Even as investors shy away from cryptocurrencies and hedge funds close up shop, capital, in some form or another, is still finding its way into the crpytocurrency space.  The money’s still there–if you know where to look.

And if you’re a blockchain/crypto entrepreneur, the money is still there if you know who to look to. Returns may be down, but 2018’s venture capital investments, for example, are still on pace to match or surpass last year’s $1bln in funding. So far, venture capital groups have poured over $350mln into projects this year alone.

One such project, Blockstream, a blockchain development organization, raised $55mln in its Series A investing round in February of this year, and it’s not alone.  In a Series B, Bitpay also attracted 7-figures in funding with a total of $40mln in investment capital.  

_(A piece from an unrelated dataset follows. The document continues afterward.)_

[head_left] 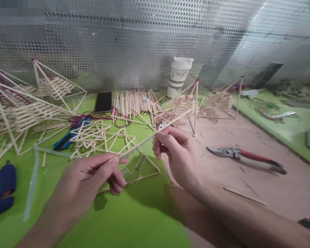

Outside of venture capital, 2018 has also seen the largest acquisition of a cryptocurrency company so far in the industry’s young history. In late February, Circle Internet Financial Ltd., a Goldman Sachs-backed company, purchased Poloniex exchange for a whopping $400mln.  Since this buyout, other companies have considered following suit, such as Tokyo-based internet broker Monex, which has debated purchasing the Japanese exchange Coincheck.

Hedge funds are taking a hit for now, and given the meteoric rise of these funds at a time when picking a successful investment was as easy as playing blindfold-less pin the tail on the donkey, more will likely drop off as the year progresses. VC investments and multi-million dollar acquisitions like those previously mentioned, though, indicate that, even during the market downturn, institutional money isn’t waiting on the sidelines to get its skin in the game.

If hedge funds continue to strike out, big players may step up to bat in other areas of the industry as they look for home run opportunities.